Reverse engineering that is hellish at best - you can see projects like nouveau which barely manages to get nVidia cores up and working without help from the manufacturer. And that's after years and years of development.


The hurdle Noveau is facing is that some things, like reclocking, need firmware loaded onto the card. The firmware is not in non-volatile memory on the hardware, but a file shipped with drivers, the one shipped with proprietary drivers is not redistributable and if you wanted to make your own, it needs to be signed by Nvidia anyway.

That's pretty much game over for Noveau, and it is not due to difficulties in figuring out registers and NV ISA.


The reclocking never really worked well on chips that were older than this signing requirement either.

But that's a bit besides the point :)


Why would you make your FW blobs be non-redistributable? An FW blob has only the purpose of running your hardware for your customers.

I can understand preventing FW patching, maybe. But redistributing the manufacturer's genuine FW, why not?


> What makes porting GPU drivers significantly more challenging than everything else?

Multiple reasons:

1) GPU manufacturers are notorious for not publishing documentation out of IP/patent concerns. Worst offender is NVIDIA here.

2) For embedded GPUs there isn't much interest in open source drivers... the big customers (think Samsung and the likes) have direct support from the chip design vendor and get drop-in drivers as part of the board support package (BSP, basically a conglomerate of bootloader, kernel+modules+initrd, firmware blobs for components such as wifi) so they don't need OSS drivers

3) The mobile GPU space is... splintered. With desktops you got the three major players AMD/ATI, NVIDIA and Intel's built-in Iris, in the GPU space there are more.


> GPU manufacturers are notorious for not publishing documentation out of IP/patent concerns. Worst offender is NVIDIA here.

I think easily Apple takes the cake from nVidia - they don't even provide drivers for anything but their platforms (that is for their proprietary GPU core).

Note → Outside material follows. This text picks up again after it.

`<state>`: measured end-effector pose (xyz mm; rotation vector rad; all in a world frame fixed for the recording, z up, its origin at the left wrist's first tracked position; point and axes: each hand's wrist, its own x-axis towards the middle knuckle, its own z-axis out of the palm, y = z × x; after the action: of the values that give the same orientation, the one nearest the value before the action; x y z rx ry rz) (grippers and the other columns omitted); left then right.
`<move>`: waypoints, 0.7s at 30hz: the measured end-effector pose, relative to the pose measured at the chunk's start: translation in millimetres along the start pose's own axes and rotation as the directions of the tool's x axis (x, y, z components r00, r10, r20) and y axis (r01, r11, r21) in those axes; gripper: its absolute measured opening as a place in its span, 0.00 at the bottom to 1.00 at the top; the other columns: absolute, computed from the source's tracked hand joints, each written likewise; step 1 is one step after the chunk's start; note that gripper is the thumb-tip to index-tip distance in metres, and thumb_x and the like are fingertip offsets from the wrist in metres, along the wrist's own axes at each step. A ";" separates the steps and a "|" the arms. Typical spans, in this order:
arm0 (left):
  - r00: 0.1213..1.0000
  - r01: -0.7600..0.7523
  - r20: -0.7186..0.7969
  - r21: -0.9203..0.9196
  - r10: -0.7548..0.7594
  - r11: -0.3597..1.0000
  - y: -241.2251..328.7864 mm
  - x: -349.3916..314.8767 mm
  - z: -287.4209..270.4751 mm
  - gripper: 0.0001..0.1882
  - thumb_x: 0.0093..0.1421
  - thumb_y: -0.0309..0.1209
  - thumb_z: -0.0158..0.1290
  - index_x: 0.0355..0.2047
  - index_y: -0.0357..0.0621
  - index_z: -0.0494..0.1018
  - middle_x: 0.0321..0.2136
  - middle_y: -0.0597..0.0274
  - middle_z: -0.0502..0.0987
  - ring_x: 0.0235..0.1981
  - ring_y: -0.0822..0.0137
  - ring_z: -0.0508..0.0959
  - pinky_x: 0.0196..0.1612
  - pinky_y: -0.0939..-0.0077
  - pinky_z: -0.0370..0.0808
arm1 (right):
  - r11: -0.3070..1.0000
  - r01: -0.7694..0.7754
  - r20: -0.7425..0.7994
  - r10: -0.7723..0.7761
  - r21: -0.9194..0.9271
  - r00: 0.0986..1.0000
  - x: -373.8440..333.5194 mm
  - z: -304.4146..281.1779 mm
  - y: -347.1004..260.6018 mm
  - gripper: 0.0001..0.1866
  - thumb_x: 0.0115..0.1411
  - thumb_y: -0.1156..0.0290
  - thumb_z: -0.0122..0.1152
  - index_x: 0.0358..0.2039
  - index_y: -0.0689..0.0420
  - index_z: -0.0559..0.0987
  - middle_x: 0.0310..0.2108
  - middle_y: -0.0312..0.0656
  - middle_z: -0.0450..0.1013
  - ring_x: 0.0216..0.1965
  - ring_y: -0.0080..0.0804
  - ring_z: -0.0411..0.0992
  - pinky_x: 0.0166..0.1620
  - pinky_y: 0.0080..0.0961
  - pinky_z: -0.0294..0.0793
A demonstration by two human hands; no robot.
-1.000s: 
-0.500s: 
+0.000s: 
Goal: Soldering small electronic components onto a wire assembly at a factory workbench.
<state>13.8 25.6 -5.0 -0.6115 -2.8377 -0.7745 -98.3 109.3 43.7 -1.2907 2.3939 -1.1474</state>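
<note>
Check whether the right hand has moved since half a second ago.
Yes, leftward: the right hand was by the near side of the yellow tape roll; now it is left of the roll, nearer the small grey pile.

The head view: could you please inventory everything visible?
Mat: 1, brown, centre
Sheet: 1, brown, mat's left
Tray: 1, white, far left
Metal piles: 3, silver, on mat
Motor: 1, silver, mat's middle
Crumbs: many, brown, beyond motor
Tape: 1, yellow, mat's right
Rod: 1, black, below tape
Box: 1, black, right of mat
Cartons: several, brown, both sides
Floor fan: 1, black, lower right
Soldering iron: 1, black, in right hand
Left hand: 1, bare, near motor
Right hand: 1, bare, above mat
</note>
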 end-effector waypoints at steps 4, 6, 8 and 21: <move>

The GPU core that's actually in the M1.


A lot of this comment I don't understand how it applies to the Apple M1. I'm not saying it doesn't. I'm completely ignorant of these things. Am I just missing it?


Apple's M1 chip has a custom GPU built into it. There is no documentation on how that GPU works and Apple hasn't released any.

Making any modern GPU work is a lot of work because of how complicated they are. That's even with the full documentation.

In the Apple M1 case, the GPU will have to be reverse engineered to understand how it works, then a driver will need to be written for Linux that supports it.